The City and 9 Block partners share downtown safety and vibrancy improvements

Today, The City of Calgary and its partners – the University of Calgary, the Calgary Downtown Association, Calgary Municipal Land Corporation and Bow Valley College – shared progress on several safety initiatives. The initiatives are part of the 9 Block program, an effort to improve vibrancy and safety in the nine blocks that surround City Hall.

“The 9 Block program is all about working collaboratively with our neighbours and community partners to make this area even better, and that’s exactly what we’ve done,” said Mayor Nenshi. “Since the beginning of the year, we’ve been working with multiple organizations, students and businesses to make this a reality. I’m thrilled with the progress that’s been made, and I hope there are some ideas we can replicate in other areas of the city.”

The centre piece of these improvements is the installation of a canopy and lighting at the transit stop in front of the University of Calgary’s School of Architecture, Planning and Landscape (SAPL) on Macleod Trail S.E. Research lead Mauricio Soto-Rubio, with students from SAPL, designed and fabricated this installation to improve the real and perceived safety and vibrancy issues in their neighbourhood. The canopy and improved lighting provides more visibility at the stop during night time hours – highlighted as an ongoing safety issues by students, people who work in the neighbourhood, and neighbourhood businesses.

The partnership between The City and the University of Calgary focused on students and researchers at SAPL exploring how the nine blocks around City Hall could become a more welcoming, distinct and vibrant place for all Calgarians and visitors through innovative design, planning and programming strategies. Urban Alliance, the partnership between The City and the University of Calgary, supported the hiring of a group of SAPL students over the summer to design the bus stop installation.
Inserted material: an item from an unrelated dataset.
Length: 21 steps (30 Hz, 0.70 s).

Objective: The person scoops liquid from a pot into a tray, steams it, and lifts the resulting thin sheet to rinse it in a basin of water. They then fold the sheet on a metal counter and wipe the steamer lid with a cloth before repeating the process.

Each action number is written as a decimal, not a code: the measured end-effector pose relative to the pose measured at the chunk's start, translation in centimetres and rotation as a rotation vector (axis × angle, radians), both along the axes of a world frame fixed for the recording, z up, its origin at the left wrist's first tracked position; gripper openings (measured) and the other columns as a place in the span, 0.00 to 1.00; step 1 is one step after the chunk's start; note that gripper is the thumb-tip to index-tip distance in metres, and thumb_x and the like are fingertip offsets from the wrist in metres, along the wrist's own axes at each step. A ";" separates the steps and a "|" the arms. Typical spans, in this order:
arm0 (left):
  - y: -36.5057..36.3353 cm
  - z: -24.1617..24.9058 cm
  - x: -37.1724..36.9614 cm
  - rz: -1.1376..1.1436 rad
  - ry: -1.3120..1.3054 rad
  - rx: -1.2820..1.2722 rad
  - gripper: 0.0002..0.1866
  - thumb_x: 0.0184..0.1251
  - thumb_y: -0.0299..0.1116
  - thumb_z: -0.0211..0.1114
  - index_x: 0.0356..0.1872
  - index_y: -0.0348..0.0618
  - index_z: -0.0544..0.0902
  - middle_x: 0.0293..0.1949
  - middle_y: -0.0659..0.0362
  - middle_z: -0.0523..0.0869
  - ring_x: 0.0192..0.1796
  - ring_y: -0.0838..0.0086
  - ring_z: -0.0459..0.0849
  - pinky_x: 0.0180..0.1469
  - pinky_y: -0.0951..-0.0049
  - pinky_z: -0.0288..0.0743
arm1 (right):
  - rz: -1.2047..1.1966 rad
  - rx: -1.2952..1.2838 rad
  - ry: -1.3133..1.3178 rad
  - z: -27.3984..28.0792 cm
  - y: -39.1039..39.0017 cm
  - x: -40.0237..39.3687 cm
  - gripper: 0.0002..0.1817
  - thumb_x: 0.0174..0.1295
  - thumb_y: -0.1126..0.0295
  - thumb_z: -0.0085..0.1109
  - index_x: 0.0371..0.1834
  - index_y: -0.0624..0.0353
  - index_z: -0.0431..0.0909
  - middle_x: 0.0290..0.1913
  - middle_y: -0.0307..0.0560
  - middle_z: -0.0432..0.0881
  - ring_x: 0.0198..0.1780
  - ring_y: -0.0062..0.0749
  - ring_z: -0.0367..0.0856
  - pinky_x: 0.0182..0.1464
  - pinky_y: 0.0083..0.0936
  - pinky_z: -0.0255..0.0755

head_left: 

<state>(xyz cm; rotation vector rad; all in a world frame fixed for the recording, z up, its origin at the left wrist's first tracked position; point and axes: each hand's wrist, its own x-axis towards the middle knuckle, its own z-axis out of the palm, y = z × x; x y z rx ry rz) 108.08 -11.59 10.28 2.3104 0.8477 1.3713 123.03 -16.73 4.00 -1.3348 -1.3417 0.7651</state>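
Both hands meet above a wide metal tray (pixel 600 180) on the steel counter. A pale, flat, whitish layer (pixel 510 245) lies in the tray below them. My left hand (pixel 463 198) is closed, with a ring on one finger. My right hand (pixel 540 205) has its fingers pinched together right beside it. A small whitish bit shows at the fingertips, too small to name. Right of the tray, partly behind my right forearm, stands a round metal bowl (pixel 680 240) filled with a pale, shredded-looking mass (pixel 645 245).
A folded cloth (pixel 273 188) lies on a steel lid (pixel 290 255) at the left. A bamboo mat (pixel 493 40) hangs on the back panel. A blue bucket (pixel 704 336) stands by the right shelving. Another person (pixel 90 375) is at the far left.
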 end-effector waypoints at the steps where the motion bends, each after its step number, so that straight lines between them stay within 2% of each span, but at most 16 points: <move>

“One of the reasons we created the City Building Design Lab in the heart of our downtown is to have a living lab for pilot projects like this one. This playful, interactive canopy for the 9 Block Program is our largest project yet,” said John Brown, PhD, dean of SAPL. “Strong collaboration between our researchers, students, City of Calgary staff, as well as the public, helps us explore new possibilities for creative city-building. The Canopy project demonstrates that a modest investment can go a long way to improve the quality of urban public space. In addition to creating an impressive new face for the Castell Building, the canopy explores the use of sustainable and recycled materials and the interactive lighting system adds a playful element to downtown and challenges our collective understanding of urban space. The research findings from this project will impact the way designers and municipalities design for a safer and more vibrant city.”

One of the other cornerstone projects is the launch of a Downtown Ambassador pilot this autumn. The City of Calgary and the Calgary Downtown Association have partnered, along with other stakeholders like Tourism Calgary and Alpha House Society, to create the six-month pilot for the 9 Block/Stephen Avenue area. Since September, Downtown Ambassadors have been connecting Calgarians and visitors to information on resources, services, places and supports. The primary focus for the ambassadors has been outreach, safety, and cleanliness, providing a presence to the area.

Over 600 interactions between ambassadors and Calgarians have occurred so far, including more than 300 members of Calgary’s vulnerable population, and over 120 interactions with surrounding businesses on both ground and Plus 15 levels. These interactions have been largely introductions to the program, wellness checks and connecting individuals with social services, referrals to relevant programming and welcoming visitors.

“Downtown is an area for everyone and the Downtown Ambassador program is a great opportunity to help all Calgarians and visitors feel at home,” said Jennifer Rempel, general manager of the Calgary Downtown Association. “It’s our priority to create a welcoming environment grounded in neighbourhood camaraderie and community partnerships on Stephen Avenue and in the 9 Block area. While the program helps to attract residents and visitors to the centre city, we want to make sure the people who live, work and play in this area have the voice to say what their vision of community safety is. Our approachable Ambassadors are here to listen and help.”

Safety is a major component of this effort. Beyond the Downtown Ambassador pilot, The City and more than 20 community partners in the area are have launched a coordinated safety and security strategy for the 9 Block area – focused on training, information sharing and coordinated communication.

The stairwell leading from Calgary Police Building down to the City Hall C-Train platform was identified as a security and safety concern early on this year. One of the focuses for the 9 Block program is creating better connections throughout the +15 network, so addressing this issue was made a priority.

We took a small-scale approach to improve safety and vibrancy for this important connection to public transit. A mural was painted in this stairwell and improved lighting was installed, along with an improved security conduit for users.

“Supporting the safety of our community is critical to creating vibrant, active spaces,” said Kate Thompson, President and CEO of the Calgary Municipal Land Corporation. “We are pleased to be partners with The City, the University of Calgary and all the other 9 Block partners, in helping bolster safety and vibrancy through targeted design and community interventions.”

This program is a major piece of The City’s Downtown Strategy and The City’s continued commitment to support the recovery and diversification of Calgary’s economy and building a foundation for a great future for this important downtown area.